Everything worked out perfectly, and ever since then, I don’t hesitate to travel solo.

A long way from home in Juneau, Alaska.
A long way from home in Juneau, Alaska.

Today, some of my solo travel memories were my favorite adventures.  I’ve taken great weekend getaways, marked Nicaragua as one of my favorite destinations ever, and made my way through western Europe.

Solo travel is tremendously indulgent: you can eat when and where you wish, participate in only activities you care to, be entirely lazy when desired, spend your money any way you want, and socialize whenever you’d like.  In my opinion, the positives far outweigh the few downsides.

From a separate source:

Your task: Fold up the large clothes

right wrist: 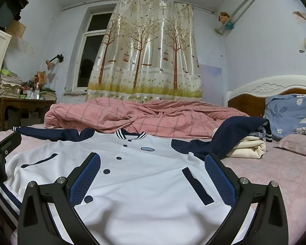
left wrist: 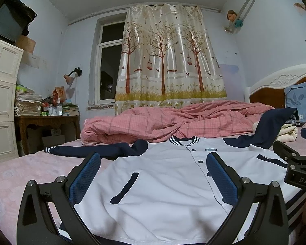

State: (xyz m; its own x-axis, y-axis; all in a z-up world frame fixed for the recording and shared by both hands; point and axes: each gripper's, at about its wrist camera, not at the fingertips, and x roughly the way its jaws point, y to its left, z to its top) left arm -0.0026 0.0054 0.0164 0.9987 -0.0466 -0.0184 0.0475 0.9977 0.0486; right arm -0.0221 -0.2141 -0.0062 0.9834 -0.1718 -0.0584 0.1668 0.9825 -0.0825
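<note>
On the bed (left wrist: 14, 175), a white jacket (left wrist: 161, 183) with navy sleeves is laid flat, front up, its striped collar (left wrist: 183, 139) turned toward the far side and its hem nearest the cameras. Navy buttons (right wrist: 106, 171) are seen down the closed front, a small oval badge (right wrist: 148, 148) is set on the chest, and a navy-trimmed pocket (right wrist: 197, 185) is placed on each side. One sleeve (left wrist: 87, 150) is stretched out flat over the pink sheet toward the desk side, its striped cuff at the far end; the other sleeve (right wrist: 234, 134) is draped up over a cream bundle (right wrist: 248, 147) near the blue pillow (right wrist: 289, 114). A crumpled pink checked quilt (right wrist: 142, 116) is heaped just beyond the collar, and behind it a tree-printed curtain (right wrist: 144, 51) is hung beside a dark window (right wrist: 89, 59). The left gripper (left wrist: 153, 175) is held low above the jacket's lower front, its blue-padded fingers spread wide with nothing between them. The right gripper (right wrist: 153, 175) is likewise held over the hem, fingers wide apart and empty, with the button line between them. Whether the fingertips touch the cloth cannot be told. Each gripper is partly seen at the edge of the other's view, the two being side by side over the hem.
</note>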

Being married doesn't mean you can't strike it out on your own!  Learn why short-term solo travel is great but long-term trips face challenges.  Full article at https://sightdoing.net/married-traveling-solo/

That’s doesn’t mean I travel solo because I’m unhappy in my marriage or that I prefer traveling by myself to traveling with my husband.  In fact, quite the opposite is true and there’s nothing I’d like more than to have my husband in Guatemala with me right now.  But the reality is that travel is my passion and learning Spanish is my goal — so I travel solo because there’s no point in dragging someone along who doesn’t want to be there.  To be fair, my husband did join me for my first weekend in Guatemala to have a little fun!

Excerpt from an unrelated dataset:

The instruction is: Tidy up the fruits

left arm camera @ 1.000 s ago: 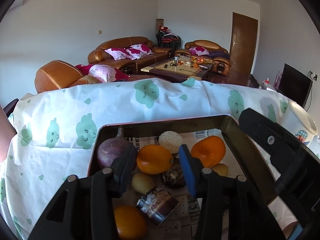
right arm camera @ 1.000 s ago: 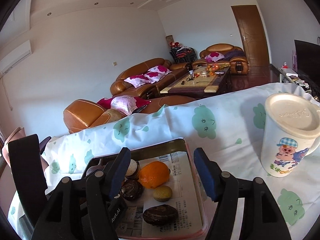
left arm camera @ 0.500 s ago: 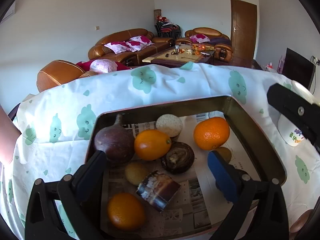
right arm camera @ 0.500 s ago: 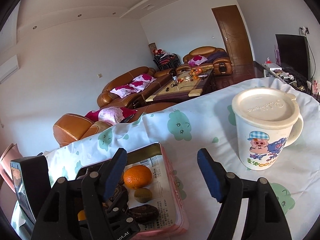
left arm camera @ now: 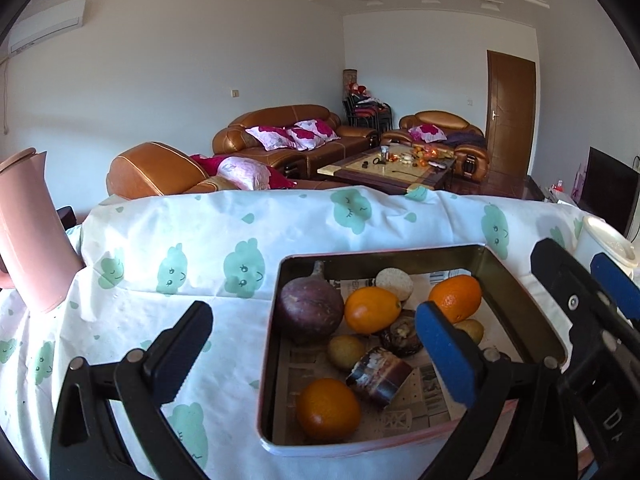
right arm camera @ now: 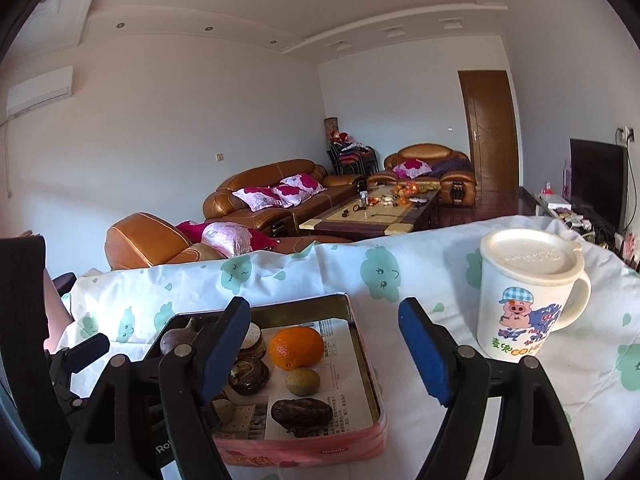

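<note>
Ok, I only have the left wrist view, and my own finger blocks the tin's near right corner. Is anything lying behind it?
Observer: Yes. A dark wrinkled fruit lies in that corner of the tin, just short of the small green fruit.
Operator: And the white thing cut off at my far right edge?
Observer: That is a lidded mug with a cartoon pig on it. It stands upright on the cloth beside the tin, with its handle on the side away from the tin.
Operator: Is the right gripper carrying anything?
Observer: No. The right gripper has its jaws opening, and nothing is held between them.
</note>
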Demonstrator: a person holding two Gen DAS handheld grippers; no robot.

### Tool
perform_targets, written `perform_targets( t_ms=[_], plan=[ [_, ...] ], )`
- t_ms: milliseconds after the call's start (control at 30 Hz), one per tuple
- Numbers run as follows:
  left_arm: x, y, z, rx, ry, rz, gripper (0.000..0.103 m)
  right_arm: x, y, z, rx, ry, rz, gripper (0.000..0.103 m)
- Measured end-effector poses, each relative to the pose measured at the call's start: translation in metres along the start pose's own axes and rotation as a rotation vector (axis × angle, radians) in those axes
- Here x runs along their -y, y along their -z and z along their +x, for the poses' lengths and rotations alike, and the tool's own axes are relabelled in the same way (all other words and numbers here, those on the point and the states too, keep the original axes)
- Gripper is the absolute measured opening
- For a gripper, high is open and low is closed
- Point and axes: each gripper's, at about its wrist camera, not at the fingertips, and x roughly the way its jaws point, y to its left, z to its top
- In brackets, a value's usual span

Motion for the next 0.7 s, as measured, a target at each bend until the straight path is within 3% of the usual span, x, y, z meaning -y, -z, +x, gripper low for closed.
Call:
perform_targets(
  t_ms=[267, 700],
  plan=[
    [-0.002, 0.008, -0.022, 0.064, 0.002, 0.014, 0.103, -0.015, 0.007, -0.026, 0.059, -0.002, -0.072, 0.082],
    [-0.013, 0.028, -0.065, 0.143, 0.031, 0.011, 0.103, -0.009, 0.018, -0.070, 0.135, -0.010, -0.027, 0.082]
  ],
)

Having fun at Antigua's Chocolate-Making Workshop
Having fun at Antigua’s Chocolate-Making Workshop

In the meantime, extended solo travel when you’re in a relationship pretty much sucks.  On a short trip, me-time is great and I’ve always met cool people.

But on a longer trip?  It turns into a long-distance relationship.  Perhaps it’s the expensive phone calls, the inconsistent Skype connections, or being on different schedules.  Really, though, I think the biggest difference is knowing that it’ll take me two days to get home — at best — if there’s any need.

las penitas bus nicaragua the girl and globe
Travel is slow in Central America

Of all the challenges of traveling through Guatemala, the separation is the hardest part for me.  I can deal with cold showers, spurts of no electricity, crowded chicken buses, and grimy hostels, but I miss having an in-person relationship.  The lack of hugs, spontaneous conversations, and forfeiture of favorite routines together matters more than I thought, even in only a month of traveling by myself.

It’s not impossible, but it is a personal challenge.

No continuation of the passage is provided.